Hypoxia-inducible factor-1α regulates epithelial-to-mesenchymal transition in paraquat-induced pulmonary fibrosis by activating lysyl oxidase.

Abstract

Pulmonary fibrosis (PF) is one of the most prevalent causes of death following paraquat (PQ) poisoning. As demonstrated in previous studies by the present authors, epithelial-to-mesenchymal transition (EMT) is associated with PQ-induced PF. In addition, hypoxia-inducible factor-1α (HIF-1α) and lysyl oxidase (LOX) promote EMT following PQ poisoning. However, the association between HIF-1α- and LOX-mediated regulation of EMT remains unclear. The present study investigated the association between HIF-1α and LOX with regard to PQ-induced EMT. A549 and RLE-6TN cells were treated with PQ, and HIF-1α and LOX expression was silenced with short interfering RNAs. Changes in the expression of HIF-1α, LOX, β-catenin and EMT-related makers were detected using real-time quantitative polymerase chain reaction, immunofluorescence, and western blotting.
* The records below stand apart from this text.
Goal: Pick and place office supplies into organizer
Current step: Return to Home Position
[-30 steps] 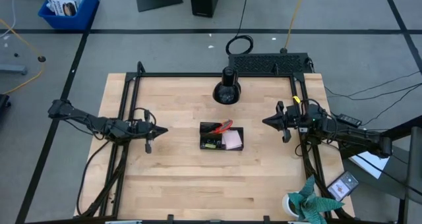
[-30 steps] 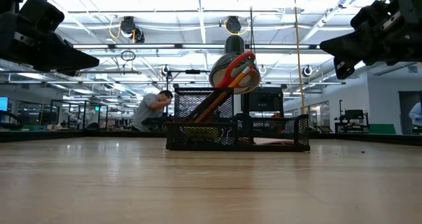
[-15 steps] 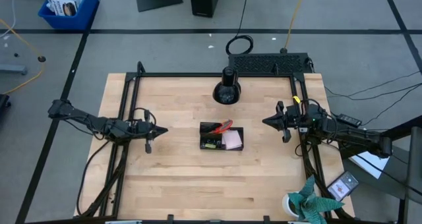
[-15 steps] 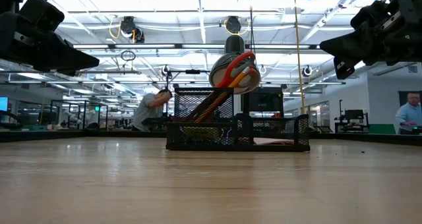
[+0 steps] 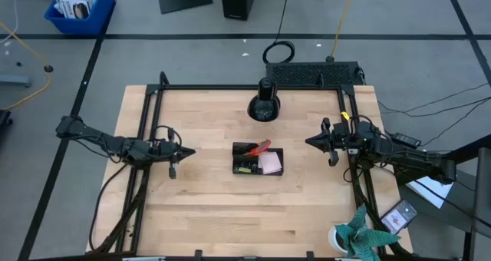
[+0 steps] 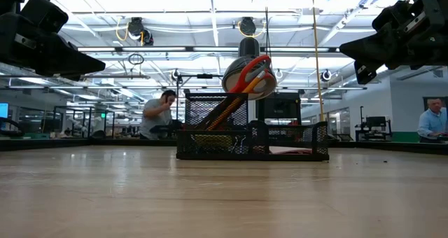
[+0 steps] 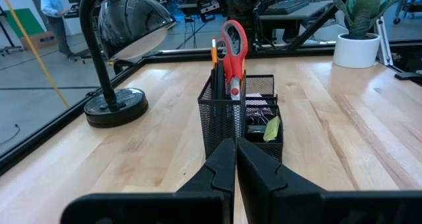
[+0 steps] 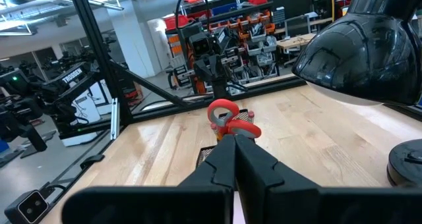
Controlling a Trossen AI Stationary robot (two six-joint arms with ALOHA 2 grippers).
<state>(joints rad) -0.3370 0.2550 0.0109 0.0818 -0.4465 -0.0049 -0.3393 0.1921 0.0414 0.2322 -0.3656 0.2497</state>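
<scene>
At the table's left side, the left gripper (image 5: 186, 150) hovers above the wood, fingers pressed together, holding nothing. In the middle stands the black mesh organizer (image 5: 258, 173): red-handled scissors (image 5: 262, 146) and orange pencils (image 7: 213, 53) lean in its tall cup, and the pink sticky-note pad (image 5: 270, 163) lies in its right compartment. Beyond it, the right gripper (image 5: 309, 142) hangs closed and empty.

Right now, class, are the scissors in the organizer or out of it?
In. The scissors sit handles-up in the tall mesh cup of the organizer, beside an orange pencil.

Wooden table (image 5: 207, 207), black organizer (image 6: 294, 143) at centre, desk lamp (image 5: 263, 107) near edge
</scene>
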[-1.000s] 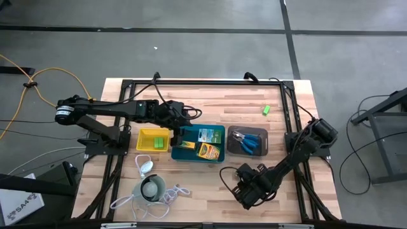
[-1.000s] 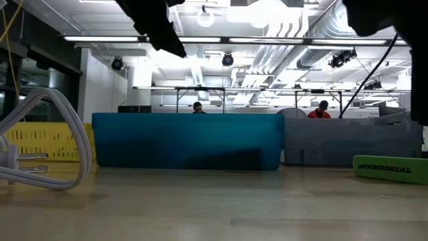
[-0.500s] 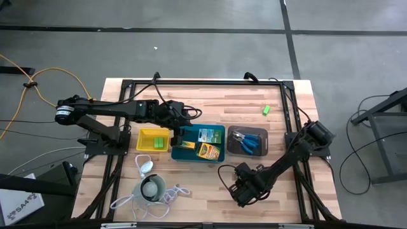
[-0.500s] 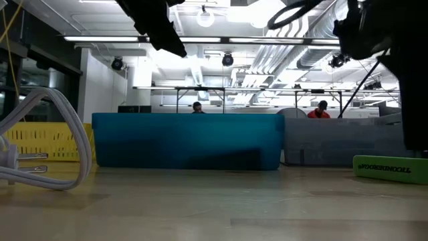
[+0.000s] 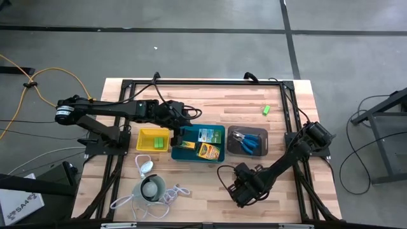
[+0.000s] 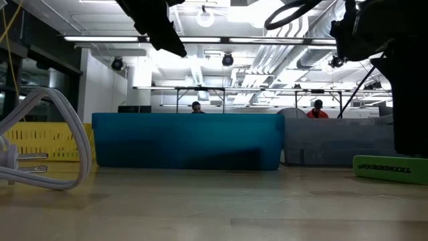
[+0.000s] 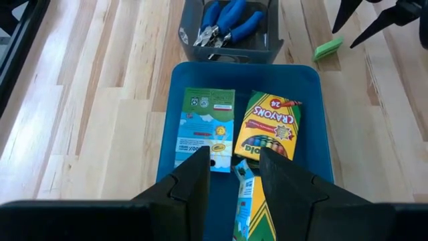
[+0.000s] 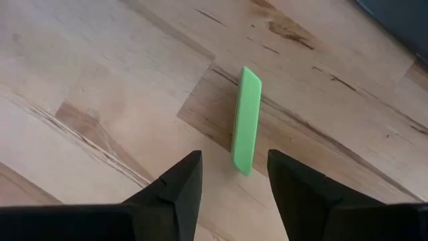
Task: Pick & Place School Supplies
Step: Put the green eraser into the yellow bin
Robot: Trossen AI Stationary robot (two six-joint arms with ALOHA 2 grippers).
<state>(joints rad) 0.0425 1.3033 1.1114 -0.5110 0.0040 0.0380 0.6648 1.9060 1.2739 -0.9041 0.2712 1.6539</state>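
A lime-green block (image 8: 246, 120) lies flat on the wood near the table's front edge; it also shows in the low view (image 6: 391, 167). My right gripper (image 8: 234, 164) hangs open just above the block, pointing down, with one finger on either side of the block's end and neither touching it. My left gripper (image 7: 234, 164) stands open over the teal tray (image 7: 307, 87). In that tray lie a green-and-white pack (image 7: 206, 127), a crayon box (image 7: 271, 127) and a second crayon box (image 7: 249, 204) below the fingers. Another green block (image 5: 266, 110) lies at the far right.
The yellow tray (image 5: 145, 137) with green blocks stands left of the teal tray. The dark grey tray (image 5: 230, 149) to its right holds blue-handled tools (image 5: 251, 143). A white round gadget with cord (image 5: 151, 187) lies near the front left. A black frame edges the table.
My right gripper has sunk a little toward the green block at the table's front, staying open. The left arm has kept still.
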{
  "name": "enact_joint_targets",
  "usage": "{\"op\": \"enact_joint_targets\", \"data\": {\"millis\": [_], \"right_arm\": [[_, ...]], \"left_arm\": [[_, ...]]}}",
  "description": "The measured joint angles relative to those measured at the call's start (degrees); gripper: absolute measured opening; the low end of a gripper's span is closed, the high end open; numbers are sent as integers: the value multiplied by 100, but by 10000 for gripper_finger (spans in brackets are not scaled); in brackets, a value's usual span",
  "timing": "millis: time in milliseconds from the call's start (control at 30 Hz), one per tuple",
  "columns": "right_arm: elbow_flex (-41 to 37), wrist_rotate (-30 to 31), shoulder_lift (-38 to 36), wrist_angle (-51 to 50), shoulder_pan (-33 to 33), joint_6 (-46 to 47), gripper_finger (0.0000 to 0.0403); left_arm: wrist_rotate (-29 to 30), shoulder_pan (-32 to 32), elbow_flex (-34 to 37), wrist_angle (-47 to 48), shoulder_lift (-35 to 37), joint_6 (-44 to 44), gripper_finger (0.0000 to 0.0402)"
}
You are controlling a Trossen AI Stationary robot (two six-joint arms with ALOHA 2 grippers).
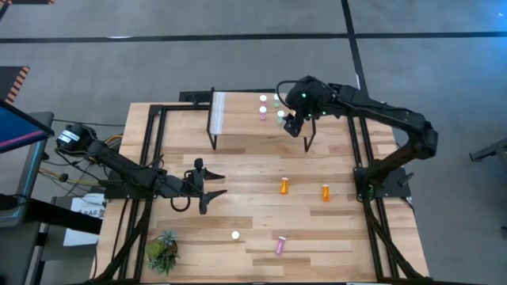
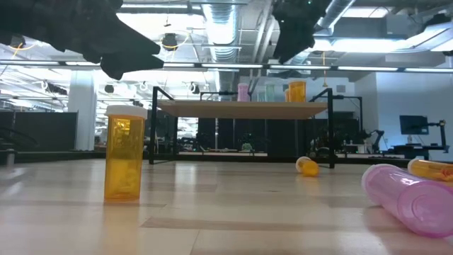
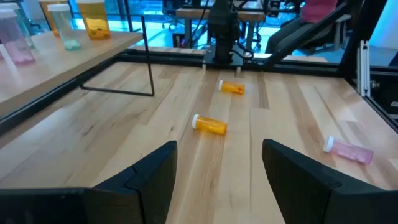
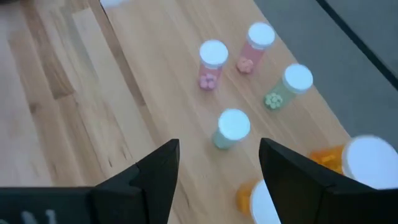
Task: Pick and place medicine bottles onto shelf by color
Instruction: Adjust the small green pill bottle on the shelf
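We are looking past the left gripper [image 3: 217, 171]; its two dark fingers [image 3: 152, 171] are standing apart with nothing between them. Beyond them, on the wooden tabletop [image 3: 112, 134], two orange bottles are lying on their sides: the nearer one [image 3: 209, 125] and a farther one [image 3: 232, 88], well apart. A pink bottle [image 3: 348, 150] is lying off to one side. The shelf [image 3: 68, 65] is carrying a pink bottle [image 3: 15, 37], a teal bottle [image 3: 62, 25] and an orange bottle [image 3: 93, 17], all upright. The other arm's base [image 3: 222, 37] is rising at the table's far edge.

Orange bottles [image 1: 284, 186], a pink bottle [image 1: 280, 245] and pale teal bottles [image 4: 231, 130] (all white-capped) sit on light-wood surfaces; the shelf [image 1: 245, 119] has black legs.
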State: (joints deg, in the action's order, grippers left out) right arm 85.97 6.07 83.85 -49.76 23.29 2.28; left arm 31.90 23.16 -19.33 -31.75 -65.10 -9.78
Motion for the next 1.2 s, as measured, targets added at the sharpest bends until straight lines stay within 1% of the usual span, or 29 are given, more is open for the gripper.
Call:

HIF-1α and LOX were associated with PQ-induced EMT, and their expression levels were significantly increased (P<0.05). LOX expression was significantly decreased following PQ poisoning when HIF-1α expression was inhibited (P<0.05). However, the level of HIF-1α did not change significantly when LOX was silenced. The expression level of β-catenin and the degree of EMT were significantly decreased following HIF-1α and LOX silencing in both cell lines (P<0.05). The association between HIF-1α and LOX in regulating EMT during PQ-induced PF may be unidirectional. HIF-1α may regulate PQ-induced EMT through the LOX/β-catenin pathway.